Clearly I was wrong. It’s now been more than four years since the Bank’s interest rate was last changed. It’s been four and a half years since the Federal Reserve changed interest rates in the US – same for the Bank of Japan, whose interest rate has been below 0.5% since late 1995.

bankrates

All of which raises the question: are we living through the death of interest rates – or at least the use by central banks of interest rates as a tool to manage the economy?

Consider it the following points:

1) Today the Bank of Japan committed itself to an enormous new round of quantitative easing, pledging to double the size of its balance sheet and to buy up longer-dated government bonds, rather than the short-dated stuff it bought in previous rounds of Tokyo QE. As a result of this the central bank’s balance  sheet which was recently overtaken, for the first time, by the ECB’s, will balloon to around 60% of GDP.

Size of central banks' balance sheets. Stolen from a James Bullard presentation: http://research.stlouisfed.org/econ/bullard/pdf/BullardStarkville14Feb2013final.pdf
Size of central banks’ balance sheets. Stolen from a James Bullard presentation

More profoundly, as Martin Schulz of the Fujitsu Institute put it on the radio this morning, in essence the BoJ is abandoning any pretence of trying to use short term interest rates as a tool (with a bit of QE as a backup) and is going the whole hog and directly manipulating the quantity of government bonds both in its balance sheet and in the wider economy.

2) The incoming Bank of England Governor, Mark Carney, is known to be keen on pre-committing to low interest rates. Many expect him to pre-commit the UK to low rates for years when he takes office.

3) The Federal Reserve has pre-committed to low interest rates for the foreseeable future, and more quantitative easing until unemployment drops considerably from where it is now.

4) A number of other central banks – most notably the Swiss National Bank – are focusing not on inflation or domestic growth or any other familiar economic target, but on keeping the Swiss Franc from rising too far.

In other words, it’s likely that, at the very least, interest rates will remain at or near rock bottom for some time and that they will be an irrelevance for central banks and economic policy for years to come.

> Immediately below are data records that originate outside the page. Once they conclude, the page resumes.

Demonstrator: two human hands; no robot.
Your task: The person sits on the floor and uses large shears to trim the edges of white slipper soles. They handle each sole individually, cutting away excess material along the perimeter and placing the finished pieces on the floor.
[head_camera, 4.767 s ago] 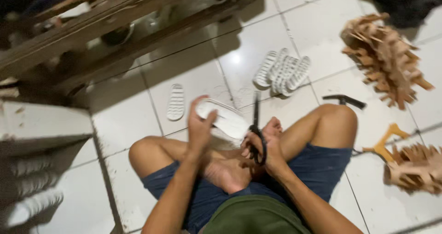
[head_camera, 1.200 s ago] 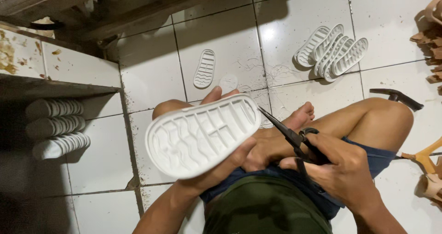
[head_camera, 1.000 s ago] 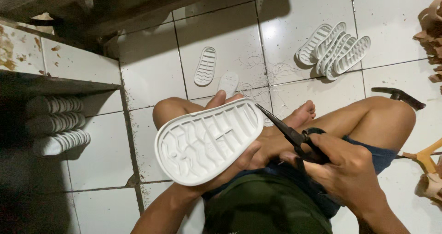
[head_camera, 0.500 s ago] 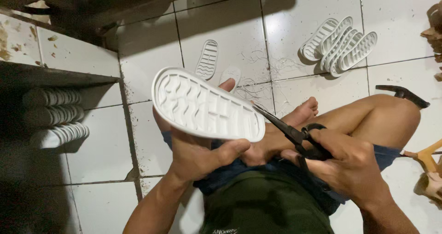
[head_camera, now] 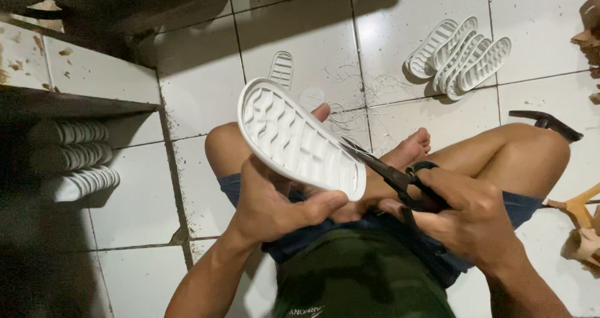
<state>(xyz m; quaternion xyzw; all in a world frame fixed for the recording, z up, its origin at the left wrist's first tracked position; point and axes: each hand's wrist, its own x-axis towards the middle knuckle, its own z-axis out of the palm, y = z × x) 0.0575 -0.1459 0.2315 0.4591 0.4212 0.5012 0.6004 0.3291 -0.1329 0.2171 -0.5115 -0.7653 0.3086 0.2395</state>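
Note:
My left hand grips a white rubber shoe sole from below, tread side facing up and tilted, toe end toward the upper left. My right hand holds black scissors by the handles, the blades meeting the sole's right edge. I sit cross-legged on the white tiled floor, with both hands above my lap.
A fanned stack of white soles lies on the floor at upper right, and a single small sole lies ahead of my knee. A shelf at left holds rows of white soles. A hammer and wooden pieces lie at right.
My left hand has turned the sole from flat and facing me to tilted, toe swinging up and left. The scissors have stayed at its right edge.

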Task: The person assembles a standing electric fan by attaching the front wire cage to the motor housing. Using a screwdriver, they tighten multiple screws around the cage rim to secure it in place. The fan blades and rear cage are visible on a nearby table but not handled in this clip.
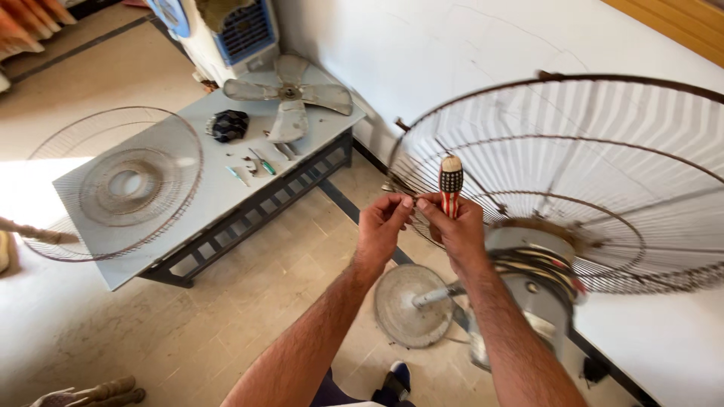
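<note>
wire fan guard (573,158) close ahead of hands, fan motor (532,283) beneath right forearm, open floor (249,301) leftward

We note a screwdriver (450,185) handle striped red and white under dark blue with white dots; rust-brown fan guard (573,151); grey worktop (226,192); grey fan blades (290,94); beige floor tiles (249,301).
</note>
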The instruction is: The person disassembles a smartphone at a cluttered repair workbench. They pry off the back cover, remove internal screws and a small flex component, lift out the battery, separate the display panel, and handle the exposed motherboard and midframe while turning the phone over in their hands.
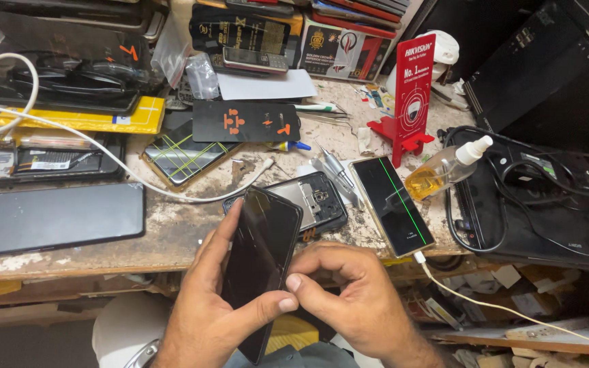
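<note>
**Dark phone panel held in both hands at the front edge of the bench**

The black glossy rectangular phone panel [259,262] is held tilted above the front edge of the worn, stained workbench [172,232]. The left hand [209,310] cradles it from beneath, thumb laid across its lower face, fingers wrapped up its left side. The right hand [349,293] has its fingertips pressed together against the panel's right edge.

Judgement: the edge is being worked or checked by touch; any further move calls for even, light pressure along that edge.

Just behind lies an opened black phone body with exposed interior [315,197]. Right of it, a slim phone with a green line down its screen [393,204], white cable attached. Further right, a clear spray bottle of amber liquid [444,170].
</note>
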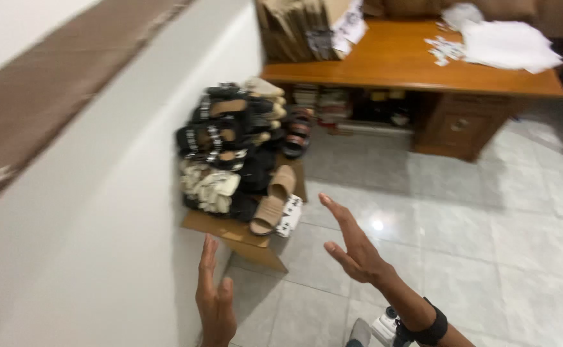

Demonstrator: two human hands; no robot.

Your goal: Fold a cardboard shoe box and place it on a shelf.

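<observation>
Both hands are empty, fingers spread: the left hand (214, 302) and right hand (353, 247) reach toward a cardboard box (239, 236) heaped with sandals (239, 151) on the floor by the white wall (101, 244). This looks like the approach; gripping the box's sides likely comes next.

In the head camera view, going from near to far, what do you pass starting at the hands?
Left hand and right hand, both open and empty → cardboard box heaped with sandals → wooden desk → white papers on its top.
</observation>
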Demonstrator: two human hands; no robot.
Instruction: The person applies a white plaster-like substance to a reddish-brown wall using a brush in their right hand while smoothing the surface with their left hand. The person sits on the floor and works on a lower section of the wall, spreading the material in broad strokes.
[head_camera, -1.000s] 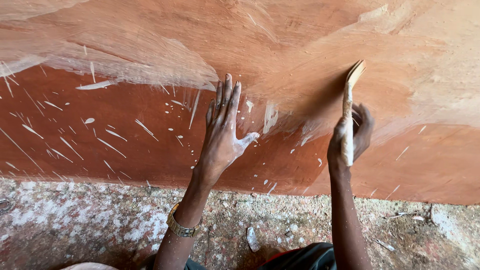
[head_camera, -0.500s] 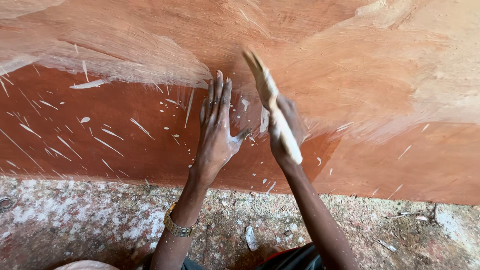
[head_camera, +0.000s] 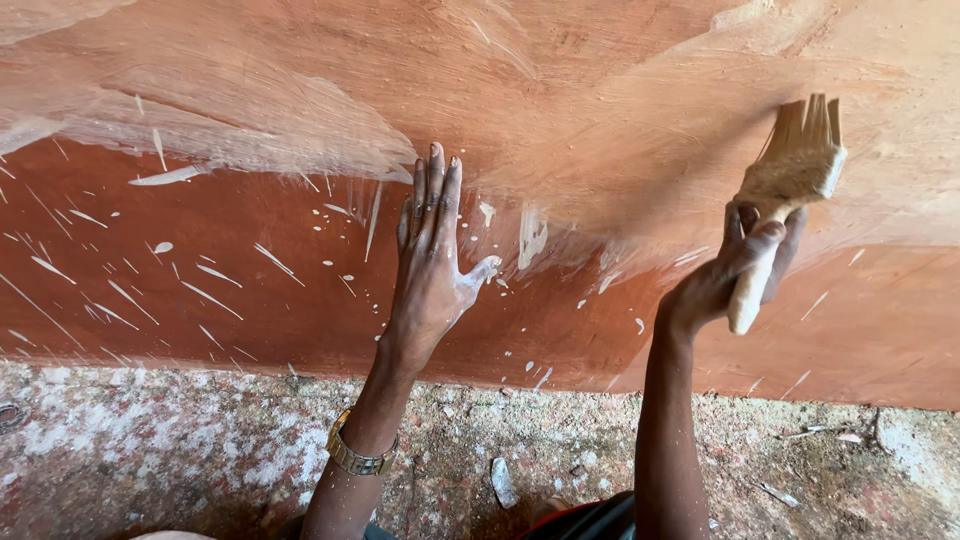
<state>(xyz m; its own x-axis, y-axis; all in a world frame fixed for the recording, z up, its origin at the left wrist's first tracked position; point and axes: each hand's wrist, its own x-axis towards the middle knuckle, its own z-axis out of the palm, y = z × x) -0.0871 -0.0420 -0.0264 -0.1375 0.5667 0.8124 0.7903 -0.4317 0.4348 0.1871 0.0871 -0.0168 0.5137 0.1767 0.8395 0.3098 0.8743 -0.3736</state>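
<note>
No container shows. The wide flat paintbrush with pale bristles and a whitewashed wooden handle (head_camera: 785, 190) sits right, bristles against the reddish-brown plastered wall (head_camera: 250, 250), gripped closed by the right hand (head_camera: 735, 275). The left hand (head_camera: 430, 265) lies open, flat on the wall. Both forearms are cut off at the near edge.

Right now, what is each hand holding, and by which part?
The right hand holds a paintbrush by its handle. The left hand holds nothing; it lies flat on the wall.
</note>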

This might seem odd to those of us who have become accustomed to seeing interest rates as the key policy tool for a central bank. However, a look back into even recent history should remind us that, if anything, the recent few decades have been the exception rather than the norm. After all, for most of the Bank of England’s history interest rates were set largely in order to comply with the system of fixed exchange rates (the Gold Standard, Bretton Woods system and then Exchange Rate Mechanism). The level of interest rates was a direct function of the UK’s interaction with the international monetary system. Really, the UK domestic fixation with interest rates only dates back to 1992, when Britain really regained monetary independence.

Until the 1980s the Federal Reserve managed its monetary policy without even announcing interest rates publicly – rates would instead have to be inferred by eagle-eyed traders from the Fed’s operations buying up government debt in the markets.

The reality is that in many senses, a central bank’s announced policy rate is, or was, a convenient proxy for a lot of more complicated stuff going on beneath the surface: the bank modifying the size and shape of its balance sheet, buying up government debt, issuing short-term securities and so on. Now that policy rates are at zero, and no going anywhere, we are left without that convenient façade and instead we have a glimpse of the machine’s inner workings: that central banks routinely have to buy and sell government debt in order to moderate the flow of cash around the economy.

That’s not to underplay the significance of what’s happened in Japan, or is happening in the UK and US. We are witnessing a swell in the size of central banks’ balance sheets – an international monetary blitz – of the kind we have never seen before.